Paul Biya partira-t-il du pouvoir ou y mourra-t-il ? On le voit difficilement en partir à la Senghor ou Ahidjo, parce que le pouvoir c’est sa vie. Mais aussi parce qu’il ne sait pas comment après un départ éventuel, il pourrait encore regarder les Camerounais dans les yeux après l’enfer qu’il leur a fait vivre pendant trois décennies. S’il a le choix – et rien ne prouve le contraire – il préférera y mourir. Peut-il être privé de ce choix ?

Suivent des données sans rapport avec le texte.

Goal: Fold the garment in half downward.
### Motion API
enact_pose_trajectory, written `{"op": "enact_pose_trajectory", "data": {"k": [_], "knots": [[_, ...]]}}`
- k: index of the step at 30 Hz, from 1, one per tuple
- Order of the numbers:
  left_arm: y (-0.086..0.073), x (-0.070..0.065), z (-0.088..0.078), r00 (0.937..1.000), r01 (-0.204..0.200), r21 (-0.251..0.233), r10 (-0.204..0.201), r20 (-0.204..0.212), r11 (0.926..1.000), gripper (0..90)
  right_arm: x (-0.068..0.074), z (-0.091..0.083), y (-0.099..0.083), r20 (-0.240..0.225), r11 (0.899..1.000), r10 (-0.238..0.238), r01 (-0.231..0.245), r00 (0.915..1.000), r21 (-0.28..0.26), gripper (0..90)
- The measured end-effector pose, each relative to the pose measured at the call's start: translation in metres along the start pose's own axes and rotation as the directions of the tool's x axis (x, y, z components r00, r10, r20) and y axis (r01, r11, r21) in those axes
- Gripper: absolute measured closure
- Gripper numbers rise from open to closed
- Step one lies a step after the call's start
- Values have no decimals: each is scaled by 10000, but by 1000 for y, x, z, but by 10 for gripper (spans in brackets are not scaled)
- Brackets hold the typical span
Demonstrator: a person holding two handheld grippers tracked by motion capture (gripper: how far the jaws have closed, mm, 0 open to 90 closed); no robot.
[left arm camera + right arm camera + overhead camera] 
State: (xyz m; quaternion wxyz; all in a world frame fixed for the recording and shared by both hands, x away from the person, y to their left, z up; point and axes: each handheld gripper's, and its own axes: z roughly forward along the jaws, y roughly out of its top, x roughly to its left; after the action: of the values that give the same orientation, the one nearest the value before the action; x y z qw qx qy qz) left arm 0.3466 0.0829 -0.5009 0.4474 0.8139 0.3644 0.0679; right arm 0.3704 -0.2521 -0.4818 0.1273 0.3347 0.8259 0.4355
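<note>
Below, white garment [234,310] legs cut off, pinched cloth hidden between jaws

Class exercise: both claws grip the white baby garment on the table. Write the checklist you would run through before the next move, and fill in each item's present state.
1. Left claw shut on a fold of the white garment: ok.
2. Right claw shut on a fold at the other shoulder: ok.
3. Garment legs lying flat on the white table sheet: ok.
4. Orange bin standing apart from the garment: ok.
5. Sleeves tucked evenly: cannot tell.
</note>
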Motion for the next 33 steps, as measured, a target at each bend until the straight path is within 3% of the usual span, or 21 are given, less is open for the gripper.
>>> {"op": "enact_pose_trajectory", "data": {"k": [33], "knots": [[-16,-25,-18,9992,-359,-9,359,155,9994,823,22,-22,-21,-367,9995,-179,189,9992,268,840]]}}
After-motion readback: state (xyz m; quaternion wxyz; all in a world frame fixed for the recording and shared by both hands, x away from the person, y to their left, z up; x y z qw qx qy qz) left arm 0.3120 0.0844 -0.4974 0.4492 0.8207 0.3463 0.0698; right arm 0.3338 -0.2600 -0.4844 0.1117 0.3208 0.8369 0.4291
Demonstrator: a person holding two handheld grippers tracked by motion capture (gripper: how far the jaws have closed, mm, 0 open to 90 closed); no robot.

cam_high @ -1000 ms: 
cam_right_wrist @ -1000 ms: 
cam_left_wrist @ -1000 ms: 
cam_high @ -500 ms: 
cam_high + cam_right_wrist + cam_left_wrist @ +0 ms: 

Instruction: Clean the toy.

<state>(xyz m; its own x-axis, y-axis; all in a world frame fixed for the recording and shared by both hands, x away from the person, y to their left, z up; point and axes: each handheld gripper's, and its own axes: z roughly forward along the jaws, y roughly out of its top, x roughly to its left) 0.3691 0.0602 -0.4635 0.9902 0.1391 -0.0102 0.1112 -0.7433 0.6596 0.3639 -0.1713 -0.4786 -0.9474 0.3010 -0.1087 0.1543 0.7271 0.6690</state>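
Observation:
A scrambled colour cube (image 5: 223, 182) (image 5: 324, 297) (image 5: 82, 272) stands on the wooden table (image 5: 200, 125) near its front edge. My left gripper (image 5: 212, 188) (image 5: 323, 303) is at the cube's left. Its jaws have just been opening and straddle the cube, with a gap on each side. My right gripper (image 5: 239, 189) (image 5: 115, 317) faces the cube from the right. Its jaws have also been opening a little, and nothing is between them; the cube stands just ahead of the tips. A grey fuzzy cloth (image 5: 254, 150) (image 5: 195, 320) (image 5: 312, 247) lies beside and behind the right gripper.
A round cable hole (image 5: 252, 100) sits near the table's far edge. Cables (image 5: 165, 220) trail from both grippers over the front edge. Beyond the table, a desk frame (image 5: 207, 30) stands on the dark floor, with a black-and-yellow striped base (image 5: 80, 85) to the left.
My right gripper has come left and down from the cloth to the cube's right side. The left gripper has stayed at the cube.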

Rien n’est moins sûr, puisque l’opposition est muselée, le peuple hypnotisée, et l’armée corrompue et hostile au peuple qu’elle devrait défendre et protégée. M. Biya est-il serein pour autant ? Loin s’en faut !
D’abord, il faut croire qu’il n’est pas amnésique, et qu’il se souvient des homologues qui ont rêvé comme lui du pouvoir à vie contre le cours normal des choses, et qui, vivants ou morts, se sont abîmés finalement dans la désillusion : Bourguiba, Mobutu, Ben Ali, Compaoré (Blaise), Mugabé, Boutflika, et Béchir Ben Ali.

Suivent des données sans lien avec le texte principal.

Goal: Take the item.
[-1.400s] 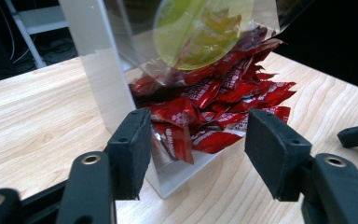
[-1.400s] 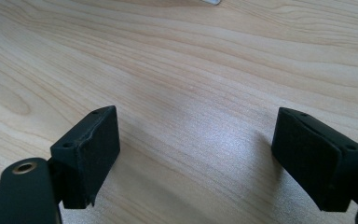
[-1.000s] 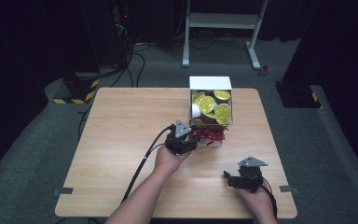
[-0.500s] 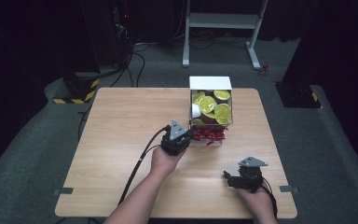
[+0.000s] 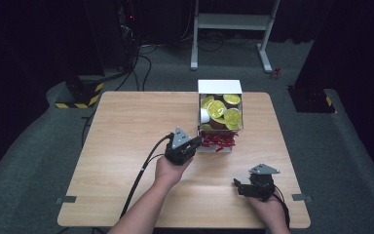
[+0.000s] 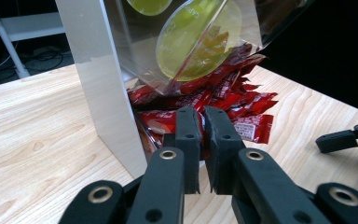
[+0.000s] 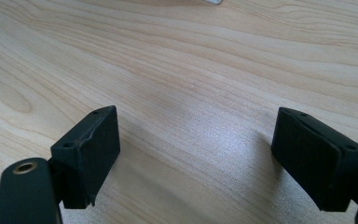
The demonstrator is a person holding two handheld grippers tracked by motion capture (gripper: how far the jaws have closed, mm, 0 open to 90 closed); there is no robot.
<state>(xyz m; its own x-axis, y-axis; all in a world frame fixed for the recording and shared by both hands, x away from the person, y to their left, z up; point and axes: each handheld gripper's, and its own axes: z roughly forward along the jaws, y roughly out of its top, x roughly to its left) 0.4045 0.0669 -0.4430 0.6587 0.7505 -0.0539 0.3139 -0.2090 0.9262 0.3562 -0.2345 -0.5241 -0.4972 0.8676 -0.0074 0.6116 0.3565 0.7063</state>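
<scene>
My left tongs (image 6: 204,140) have just been closing and now pinch a red packet (image 6: 165,122) at the box's (image 5: 219,87) open front, about 1 o'clock from my left hand. It looks light, crinkly and slippery, best nipped at a flat sealed edge. My right tongs (image 7: 196,154) rest apart on the worktop (image 5: 126,126) at 5 o'clock. The pads hide how much packet I've caught.

Both grippers are black, with brass-ringed screw holes, grey three-cornered top plates and trailing black cables.
</scene>
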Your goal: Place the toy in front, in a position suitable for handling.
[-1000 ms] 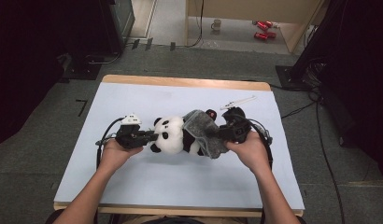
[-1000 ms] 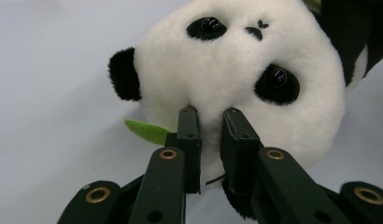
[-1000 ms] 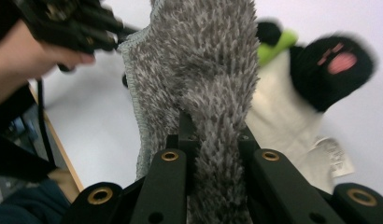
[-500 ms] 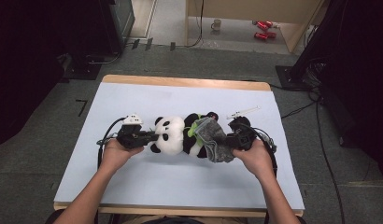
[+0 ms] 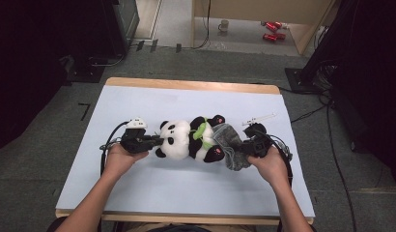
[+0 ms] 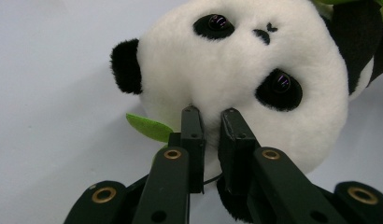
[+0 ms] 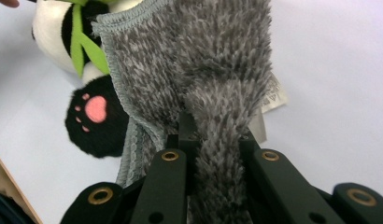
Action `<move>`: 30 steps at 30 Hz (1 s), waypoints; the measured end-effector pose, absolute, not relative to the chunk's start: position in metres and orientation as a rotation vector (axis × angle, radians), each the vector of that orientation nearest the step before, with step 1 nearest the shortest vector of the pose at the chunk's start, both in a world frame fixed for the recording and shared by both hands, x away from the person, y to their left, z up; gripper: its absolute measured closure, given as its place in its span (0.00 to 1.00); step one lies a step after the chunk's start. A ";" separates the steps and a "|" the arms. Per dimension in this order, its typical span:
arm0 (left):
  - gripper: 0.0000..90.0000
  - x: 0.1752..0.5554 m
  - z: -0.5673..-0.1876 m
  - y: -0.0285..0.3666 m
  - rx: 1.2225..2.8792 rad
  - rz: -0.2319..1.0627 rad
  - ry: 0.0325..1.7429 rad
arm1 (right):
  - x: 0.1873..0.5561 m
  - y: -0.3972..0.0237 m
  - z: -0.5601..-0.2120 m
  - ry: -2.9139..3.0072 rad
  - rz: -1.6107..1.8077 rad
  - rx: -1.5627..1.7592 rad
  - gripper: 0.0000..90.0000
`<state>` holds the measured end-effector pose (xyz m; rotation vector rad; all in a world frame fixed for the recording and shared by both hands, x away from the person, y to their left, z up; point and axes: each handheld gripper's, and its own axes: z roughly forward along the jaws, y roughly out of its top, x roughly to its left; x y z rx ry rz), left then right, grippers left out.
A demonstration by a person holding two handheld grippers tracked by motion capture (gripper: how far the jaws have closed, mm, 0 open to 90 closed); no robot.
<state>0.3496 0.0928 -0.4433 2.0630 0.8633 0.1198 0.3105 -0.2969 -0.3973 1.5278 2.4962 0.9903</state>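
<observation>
A plush panda [image 5: 184,140] lies on its side across the middle of the white table [image 5: 186,193], head toward the person's left, legs toward the right. A grey fluffy cloth [image 5: 231,145] covers its lower end, so in the high view the hind part of the body is hidden and only one black foot with a pink paw print [image 5: 214,153] and another foot at the far side peep out.

The left claw [image 5: 155,140] sits at the panda's head. In the left gripper view its jaws are nearly together, pinching a small tuft of white fur on the head [image 6: 236,60] between the tips; they have just been closing a little further on that fur. A green felt leaf [image 6: 147,127] pokes out beside the jaws, its base hidden behind them. The lower part of the head is cut off by the claw's own arms.

The right claw [image 5: 244,147] is at the cloth's right end. In the right gripper view a gathered fold of the grey cloth [image 7: 217,84] runs down between the jaws, which are clamped on it; the fingertips themselves are buried in the pile and cannot be made out. A white care label [image 7: 273,93] shows at the cloth's edge, its print too small to read. The pink-padded foot [image 7: 94,121] lies just beside the cloth's hem, and the panda's green ribbon [image 7: 82,42] is cut off at the top edge.
</observation>
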 end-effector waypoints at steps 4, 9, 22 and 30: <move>0.91 0.350 -0.444 0.093 2.055 0.115 0.871 | 0.309 -0.305 -0.392 2.468 1.020 1.551 0.90; 0.91 0.351 -0.444 0.093 2.051 0.117 0.871 | 0.304 -0.303 -0.364 2.441 1.088 1.500 0.90; 0.91 0.351 -0.443 0.094 2.053 0.113 0.872 | 0.302 -0.247 -0.346 2.555 1.160 1.334 0.90; 0.91 0.351 -0.444 0.093 2.051 0.099 0.868 | 0.303 -0.258 -0.378 2.575 1.148 1.402 0.90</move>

Si Paul Biya se souvient de ces dieux tombés dont certains furent ses bons conseillers, il n’a pas le temps de se demander à qui le prochain tour. Car il semble effrayé par un après Biya qui ne sera pas enchanteur pour ses créatures (hommes et système), tant il l’aura ensemencé de bombes sociales en guise d’héritage.

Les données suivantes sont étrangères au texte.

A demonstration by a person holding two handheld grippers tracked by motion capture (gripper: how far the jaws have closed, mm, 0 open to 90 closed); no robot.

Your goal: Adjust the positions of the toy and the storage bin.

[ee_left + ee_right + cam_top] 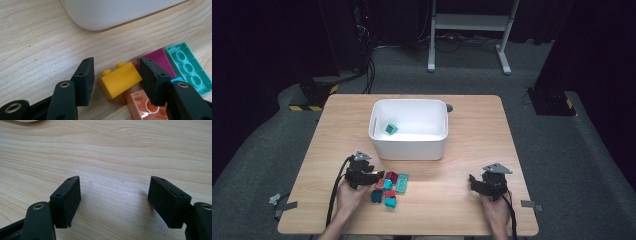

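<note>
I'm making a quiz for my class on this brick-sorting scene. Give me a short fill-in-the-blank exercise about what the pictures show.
1. The brick between the left gripper's jaws is coloured ____.
2. The white bin holds one ____ brick.
3. The right gripper has nothing but bare ____ between its open jaws.
4. The loose bricks lie on the table just in front of the ____.

Missing words: yellow; green; table; bin
</note>
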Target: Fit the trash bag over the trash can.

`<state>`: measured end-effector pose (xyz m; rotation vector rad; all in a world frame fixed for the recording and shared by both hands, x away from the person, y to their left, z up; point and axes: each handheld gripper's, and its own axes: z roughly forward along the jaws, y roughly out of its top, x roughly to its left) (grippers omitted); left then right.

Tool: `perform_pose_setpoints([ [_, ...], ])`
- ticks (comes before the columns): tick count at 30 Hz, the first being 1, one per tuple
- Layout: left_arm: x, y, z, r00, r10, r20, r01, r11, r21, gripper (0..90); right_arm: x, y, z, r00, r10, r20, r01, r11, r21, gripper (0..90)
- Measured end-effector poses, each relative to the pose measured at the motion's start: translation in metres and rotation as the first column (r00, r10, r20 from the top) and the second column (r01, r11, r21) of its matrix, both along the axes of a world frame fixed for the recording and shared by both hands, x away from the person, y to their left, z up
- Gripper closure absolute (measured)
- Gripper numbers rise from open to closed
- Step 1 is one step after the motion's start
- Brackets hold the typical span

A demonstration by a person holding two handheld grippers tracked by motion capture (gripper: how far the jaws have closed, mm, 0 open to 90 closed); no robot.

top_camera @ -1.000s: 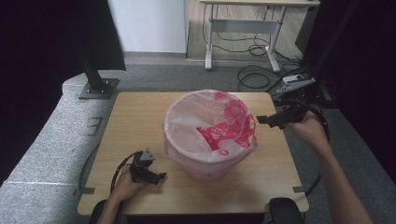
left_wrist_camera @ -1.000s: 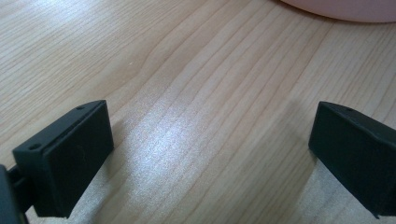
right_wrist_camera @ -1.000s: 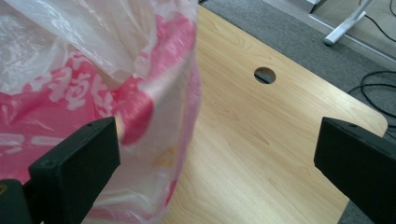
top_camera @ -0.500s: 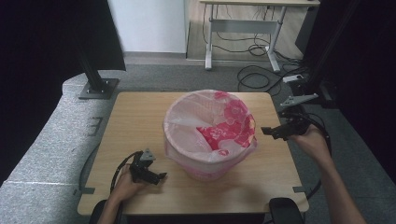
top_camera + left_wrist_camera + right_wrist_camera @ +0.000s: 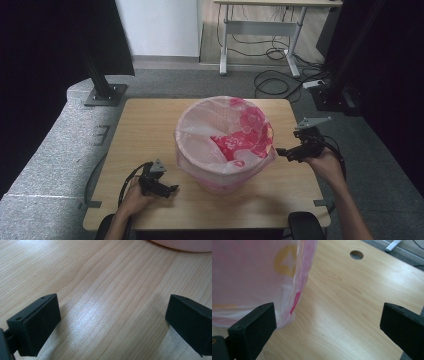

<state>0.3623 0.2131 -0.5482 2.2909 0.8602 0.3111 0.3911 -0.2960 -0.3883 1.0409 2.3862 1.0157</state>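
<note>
A round pink bin [image 5: 225,172] stands in the middle of the wooden table [image 5: 150,120], lined with a pink flowered plastic bag [image 5: 235,135] folded over its rim. My right gripper [image 5: 280,151] is open just right of the bin, low over the table. In the right gripper view the bag's hanging edge [image 5: 294,300] lies against the inner side of one jaw, with bare wood between the jaws. My left gripper [image 5: 172,189] rests open on the table at the front left of the bin. Its jaws frame bare wood [image 5: 112,315], with the bin's base [image 5: 182,245] just ahead.
A cable hole [image 5: 356,254] sits in the tabletop beyond the right gripper. Black stands [image 5: 102,85] rise at the back left and back right [image 5: 340,85]. Grey padding [image 5: 55,150] borders the table's left side. A desk frame and cables [image 5: 270,75] lie on the floor behind.
My right gripper has come down and toward me along the bin's right side, from rim height to near the tabletop. The left gripper has stayed put.
</note>
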Motion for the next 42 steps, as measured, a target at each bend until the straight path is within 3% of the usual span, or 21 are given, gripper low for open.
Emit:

C’est pourquoi, à l’heure où les patriarches songent à « faire venir leurs enfants pour leur parler sans témoin », aux fins de préparer leur tranquille départ et de passer le témoin, M. Biya en est encore à s’entourer de chiens enragés, pour empêcher que personne ne s’approche de son pouvoir. Ce serait pourtant une erreur de penser que notre Président bien-aimé prend le « pouvoir à vie » et la « vie éternelle » pour des synonymes. Car s’il faut en croire les rumeurs dignes des réseaux sociaux, il serait en train de se chercher un successeur capable de sauver les meubles de son régime, pour lui rétrocéder « de gré à gré » un pouvoir prétendument acquis par les urnes le 7 octobre dernier. Soit c’est vrai, soit c’est ce que lui suggérerait la France « notre mère qui nous nourrit avec ses pommes de terre et ses macaronis » (comme nous l’apprenions à l’école primaire).
La France qui avait proposé à Ahidjo une réforme constitutionnelle pour faire du Premier ministre son successeur constitutionnel (lequel premier ministre s’appelait Paul Biya), voudrait plutôt cette fois, semble-t-il, que M. Biya trouve une astuce pour passer le pouvoir à son fils Frank. En attendant que les choses se dessinent pour lui, Paul Biya ne concentre plus toute son énergie qu’à la gestion d’un adversaire qu’il dit avoir battu dans les urnes, mais qui continue à lui sembler autant dangereux en prison qu’en liberté : Maurice Kamto.
Sans doute est-ce sa manière à lui de rester dans l’Histoire comme celui qui a apporté la démocratie au peuple camerounais.